Start of MATERIAL SHOWN

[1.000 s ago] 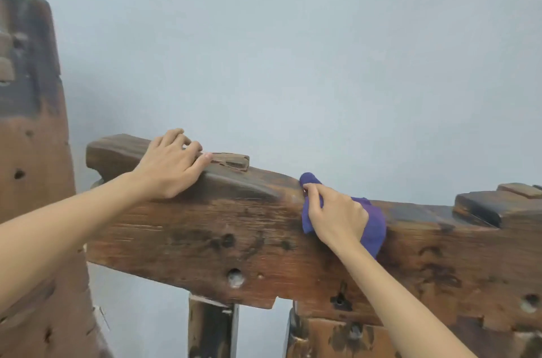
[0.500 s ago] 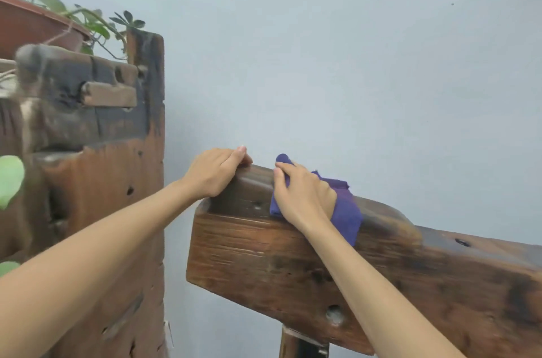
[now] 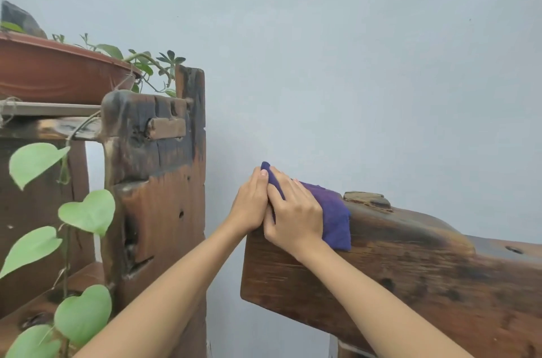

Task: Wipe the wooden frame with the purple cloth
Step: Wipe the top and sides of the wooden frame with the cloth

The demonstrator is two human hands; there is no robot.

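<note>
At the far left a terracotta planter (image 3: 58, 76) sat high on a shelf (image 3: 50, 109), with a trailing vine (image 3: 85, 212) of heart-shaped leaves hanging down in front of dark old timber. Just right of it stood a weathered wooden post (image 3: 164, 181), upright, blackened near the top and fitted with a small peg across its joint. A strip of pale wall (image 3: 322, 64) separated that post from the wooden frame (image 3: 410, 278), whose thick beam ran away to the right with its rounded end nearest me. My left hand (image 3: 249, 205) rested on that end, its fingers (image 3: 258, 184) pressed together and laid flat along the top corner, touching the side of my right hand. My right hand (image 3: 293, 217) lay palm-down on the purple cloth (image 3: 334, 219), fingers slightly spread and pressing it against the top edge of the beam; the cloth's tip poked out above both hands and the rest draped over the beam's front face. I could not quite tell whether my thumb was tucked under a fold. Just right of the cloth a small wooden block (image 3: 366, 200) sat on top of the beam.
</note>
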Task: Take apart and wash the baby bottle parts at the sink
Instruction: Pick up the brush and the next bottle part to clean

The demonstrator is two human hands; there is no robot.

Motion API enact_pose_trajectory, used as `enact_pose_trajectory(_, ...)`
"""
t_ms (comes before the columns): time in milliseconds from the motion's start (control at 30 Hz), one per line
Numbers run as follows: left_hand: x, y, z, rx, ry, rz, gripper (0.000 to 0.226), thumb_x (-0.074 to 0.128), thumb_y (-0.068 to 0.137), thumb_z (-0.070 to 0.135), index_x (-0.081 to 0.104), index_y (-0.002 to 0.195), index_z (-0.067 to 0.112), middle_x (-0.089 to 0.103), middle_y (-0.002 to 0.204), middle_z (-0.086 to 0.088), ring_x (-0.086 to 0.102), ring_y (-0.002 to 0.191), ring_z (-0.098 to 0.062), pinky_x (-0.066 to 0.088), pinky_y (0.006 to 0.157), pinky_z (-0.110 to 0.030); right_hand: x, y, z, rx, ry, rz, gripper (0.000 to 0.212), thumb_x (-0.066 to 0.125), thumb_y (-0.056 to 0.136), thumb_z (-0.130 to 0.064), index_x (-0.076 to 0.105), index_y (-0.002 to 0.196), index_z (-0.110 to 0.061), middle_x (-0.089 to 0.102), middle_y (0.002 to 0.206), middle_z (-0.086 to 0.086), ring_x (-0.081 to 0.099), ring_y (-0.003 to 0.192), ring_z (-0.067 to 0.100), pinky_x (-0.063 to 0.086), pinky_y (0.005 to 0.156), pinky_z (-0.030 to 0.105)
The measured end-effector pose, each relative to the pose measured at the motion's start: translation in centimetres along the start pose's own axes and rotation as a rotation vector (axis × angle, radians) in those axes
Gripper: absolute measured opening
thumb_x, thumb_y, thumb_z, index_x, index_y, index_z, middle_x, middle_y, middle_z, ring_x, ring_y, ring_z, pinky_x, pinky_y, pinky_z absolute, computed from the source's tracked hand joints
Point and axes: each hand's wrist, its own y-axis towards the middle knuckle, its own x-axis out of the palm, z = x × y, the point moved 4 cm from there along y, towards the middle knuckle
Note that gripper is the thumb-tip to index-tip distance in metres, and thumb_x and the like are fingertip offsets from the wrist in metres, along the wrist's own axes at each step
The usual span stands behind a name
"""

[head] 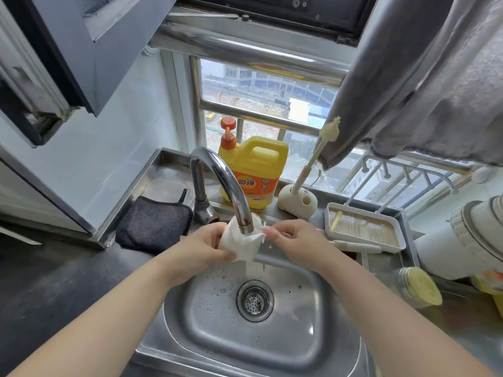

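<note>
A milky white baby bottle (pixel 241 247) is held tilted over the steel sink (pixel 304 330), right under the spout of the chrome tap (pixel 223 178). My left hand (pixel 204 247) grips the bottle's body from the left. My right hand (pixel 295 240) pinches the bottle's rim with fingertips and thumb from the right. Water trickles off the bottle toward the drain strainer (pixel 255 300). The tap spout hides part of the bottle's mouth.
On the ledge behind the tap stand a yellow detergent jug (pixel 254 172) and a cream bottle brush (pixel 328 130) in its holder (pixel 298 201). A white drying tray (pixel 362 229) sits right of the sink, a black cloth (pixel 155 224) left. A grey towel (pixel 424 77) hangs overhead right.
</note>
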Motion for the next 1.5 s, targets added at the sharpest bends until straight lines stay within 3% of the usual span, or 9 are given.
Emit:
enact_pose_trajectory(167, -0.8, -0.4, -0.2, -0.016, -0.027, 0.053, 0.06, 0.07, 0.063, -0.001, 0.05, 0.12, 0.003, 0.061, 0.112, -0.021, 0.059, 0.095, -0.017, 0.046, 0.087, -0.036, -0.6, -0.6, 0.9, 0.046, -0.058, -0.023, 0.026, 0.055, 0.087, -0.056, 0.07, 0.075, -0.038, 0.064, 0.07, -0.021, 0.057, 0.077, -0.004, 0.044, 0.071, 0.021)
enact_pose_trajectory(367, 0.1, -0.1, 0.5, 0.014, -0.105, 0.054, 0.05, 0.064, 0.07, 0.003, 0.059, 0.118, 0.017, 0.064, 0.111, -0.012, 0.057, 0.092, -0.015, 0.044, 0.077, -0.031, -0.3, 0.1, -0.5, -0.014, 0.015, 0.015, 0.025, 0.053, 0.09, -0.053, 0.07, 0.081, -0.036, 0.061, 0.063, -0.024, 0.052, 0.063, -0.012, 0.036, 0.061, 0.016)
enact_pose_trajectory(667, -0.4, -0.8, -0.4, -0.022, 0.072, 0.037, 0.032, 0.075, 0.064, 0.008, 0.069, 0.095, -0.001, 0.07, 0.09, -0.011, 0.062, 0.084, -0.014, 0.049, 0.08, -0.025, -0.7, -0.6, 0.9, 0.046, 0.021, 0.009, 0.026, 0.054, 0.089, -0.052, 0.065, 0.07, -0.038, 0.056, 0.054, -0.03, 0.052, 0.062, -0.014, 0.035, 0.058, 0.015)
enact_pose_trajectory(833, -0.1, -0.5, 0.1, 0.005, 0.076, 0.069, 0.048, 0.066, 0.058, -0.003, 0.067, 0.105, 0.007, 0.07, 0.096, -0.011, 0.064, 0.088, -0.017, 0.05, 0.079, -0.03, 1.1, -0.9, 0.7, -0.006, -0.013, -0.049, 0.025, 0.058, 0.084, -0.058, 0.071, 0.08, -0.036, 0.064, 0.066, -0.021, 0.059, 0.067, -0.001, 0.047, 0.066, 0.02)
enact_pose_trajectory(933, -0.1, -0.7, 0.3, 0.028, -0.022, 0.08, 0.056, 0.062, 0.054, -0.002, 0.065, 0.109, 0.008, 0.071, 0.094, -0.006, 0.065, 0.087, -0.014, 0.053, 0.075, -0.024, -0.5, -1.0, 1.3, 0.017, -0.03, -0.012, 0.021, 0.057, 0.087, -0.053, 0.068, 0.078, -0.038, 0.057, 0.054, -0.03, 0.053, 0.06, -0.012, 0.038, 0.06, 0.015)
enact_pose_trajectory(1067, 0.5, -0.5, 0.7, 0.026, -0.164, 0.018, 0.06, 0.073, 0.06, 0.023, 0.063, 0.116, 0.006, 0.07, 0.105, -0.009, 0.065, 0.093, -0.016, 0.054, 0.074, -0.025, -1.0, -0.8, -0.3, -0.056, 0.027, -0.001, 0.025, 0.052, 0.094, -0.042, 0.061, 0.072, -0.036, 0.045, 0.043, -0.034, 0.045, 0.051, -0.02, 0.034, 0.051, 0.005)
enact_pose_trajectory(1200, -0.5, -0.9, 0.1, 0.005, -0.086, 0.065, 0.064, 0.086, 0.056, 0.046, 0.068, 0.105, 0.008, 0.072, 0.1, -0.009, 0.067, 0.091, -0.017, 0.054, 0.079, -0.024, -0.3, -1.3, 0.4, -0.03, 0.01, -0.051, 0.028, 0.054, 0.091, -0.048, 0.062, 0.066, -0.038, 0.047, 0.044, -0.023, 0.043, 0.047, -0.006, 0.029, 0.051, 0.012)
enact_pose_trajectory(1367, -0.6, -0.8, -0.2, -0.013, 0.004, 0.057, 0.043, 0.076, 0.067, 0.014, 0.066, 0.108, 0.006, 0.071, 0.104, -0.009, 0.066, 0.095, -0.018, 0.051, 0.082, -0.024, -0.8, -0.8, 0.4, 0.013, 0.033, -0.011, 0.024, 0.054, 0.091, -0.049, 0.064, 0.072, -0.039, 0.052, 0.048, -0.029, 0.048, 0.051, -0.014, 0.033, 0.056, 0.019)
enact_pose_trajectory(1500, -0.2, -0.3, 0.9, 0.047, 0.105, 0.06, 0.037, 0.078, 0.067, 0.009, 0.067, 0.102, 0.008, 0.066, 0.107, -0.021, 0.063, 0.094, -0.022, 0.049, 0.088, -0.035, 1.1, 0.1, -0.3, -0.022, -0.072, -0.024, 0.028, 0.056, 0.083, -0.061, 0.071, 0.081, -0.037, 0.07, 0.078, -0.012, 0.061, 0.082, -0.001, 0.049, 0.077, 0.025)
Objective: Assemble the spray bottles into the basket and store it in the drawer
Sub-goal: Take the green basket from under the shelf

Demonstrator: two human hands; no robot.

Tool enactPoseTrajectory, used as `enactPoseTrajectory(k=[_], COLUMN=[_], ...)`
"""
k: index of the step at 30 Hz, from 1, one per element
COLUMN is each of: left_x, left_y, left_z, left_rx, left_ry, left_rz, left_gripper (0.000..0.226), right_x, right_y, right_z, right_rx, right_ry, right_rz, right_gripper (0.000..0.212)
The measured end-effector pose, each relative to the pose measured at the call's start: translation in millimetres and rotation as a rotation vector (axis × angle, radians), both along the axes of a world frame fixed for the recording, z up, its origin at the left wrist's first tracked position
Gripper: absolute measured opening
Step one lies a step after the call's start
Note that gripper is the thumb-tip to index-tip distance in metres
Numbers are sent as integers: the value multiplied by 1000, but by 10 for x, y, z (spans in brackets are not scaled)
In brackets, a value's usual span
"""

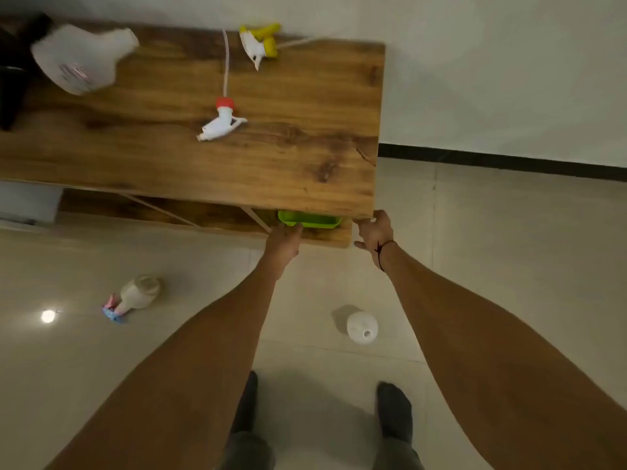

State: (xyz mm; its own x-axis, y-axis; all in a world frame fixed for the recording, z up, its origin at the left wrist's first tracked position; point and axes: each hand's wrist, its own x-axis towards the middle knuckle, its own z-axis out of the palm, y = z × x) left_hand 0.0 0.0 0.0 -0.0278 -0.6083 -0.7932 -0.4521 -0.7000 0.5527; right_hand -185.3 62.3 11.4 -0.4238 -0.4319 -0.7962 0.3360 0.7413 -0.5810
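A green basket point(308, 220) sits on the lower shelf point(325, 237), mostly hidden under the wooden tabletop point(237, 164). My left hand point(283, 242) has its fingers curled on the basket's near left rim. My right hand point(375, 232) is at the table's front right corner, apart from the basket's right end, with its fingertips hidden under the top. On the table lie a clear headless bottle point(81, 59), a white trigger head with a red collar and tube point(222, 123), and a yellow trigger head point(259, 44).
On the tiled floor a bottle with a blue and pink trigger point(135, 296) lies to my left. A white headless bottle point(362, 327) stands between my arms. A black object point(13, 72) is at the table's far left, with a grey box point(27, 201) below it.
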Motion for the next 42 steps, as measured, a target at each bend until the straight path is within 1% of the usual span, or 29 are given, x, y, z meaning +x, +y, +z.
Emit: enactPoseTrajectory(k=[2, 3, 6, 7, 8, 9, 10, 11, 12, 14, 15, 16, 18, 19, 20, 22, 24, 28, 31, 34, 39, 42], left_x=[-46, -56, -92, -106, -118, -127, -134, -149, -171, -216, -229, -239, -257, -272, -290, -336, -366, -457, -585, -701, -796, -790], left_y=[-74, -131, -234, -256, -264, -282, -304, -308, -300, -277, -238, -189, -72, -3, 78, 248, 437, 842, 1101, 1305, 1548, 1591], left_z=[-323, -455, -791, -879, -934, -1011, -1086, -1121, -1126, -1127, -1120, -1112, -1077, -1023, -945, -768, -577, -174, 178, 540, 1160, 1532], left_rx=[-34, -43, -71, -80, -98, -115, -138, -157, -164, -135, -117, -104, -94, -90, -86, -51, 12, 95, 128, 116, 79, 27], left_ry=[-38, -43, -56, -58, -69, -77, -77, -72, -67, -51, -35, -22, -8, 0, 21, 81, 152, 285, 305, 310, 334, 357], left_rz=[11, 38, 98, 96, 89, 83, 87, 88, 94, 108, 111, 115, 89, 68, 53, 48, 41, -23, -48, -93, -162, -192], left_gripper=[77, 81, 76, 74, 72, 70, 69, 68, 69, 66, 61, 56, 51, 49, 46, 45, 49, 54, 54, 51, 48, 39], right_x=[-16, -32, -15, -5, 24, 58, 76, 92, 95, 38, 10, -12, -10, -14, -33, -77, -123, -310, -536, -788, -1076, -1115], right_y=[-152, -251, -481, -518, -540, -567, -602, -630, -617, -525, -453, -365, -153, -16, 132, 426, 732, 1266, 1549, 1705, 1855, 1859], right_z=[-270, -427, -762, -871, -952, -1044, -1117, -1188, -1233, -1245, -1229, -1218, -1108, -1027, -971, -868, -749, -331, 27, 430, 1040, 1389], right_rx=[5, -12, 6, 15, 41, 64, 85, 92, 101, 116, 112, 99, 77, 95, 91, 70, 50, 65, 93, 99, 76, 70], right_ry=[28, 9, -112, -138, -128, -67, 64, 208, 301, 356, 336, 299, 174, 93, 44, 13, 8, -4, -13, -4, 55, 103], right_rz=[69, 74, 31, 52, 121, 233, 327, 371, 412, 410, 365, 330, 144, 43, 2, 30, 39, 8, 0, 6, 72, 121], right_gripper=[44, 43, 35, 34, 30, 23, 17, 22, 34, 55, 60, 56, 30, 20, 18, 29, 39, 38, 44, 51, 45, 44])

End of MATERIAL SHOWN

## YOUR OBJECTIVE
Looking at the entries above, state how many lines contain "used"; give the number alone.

## WRITTEN RESPONSE
2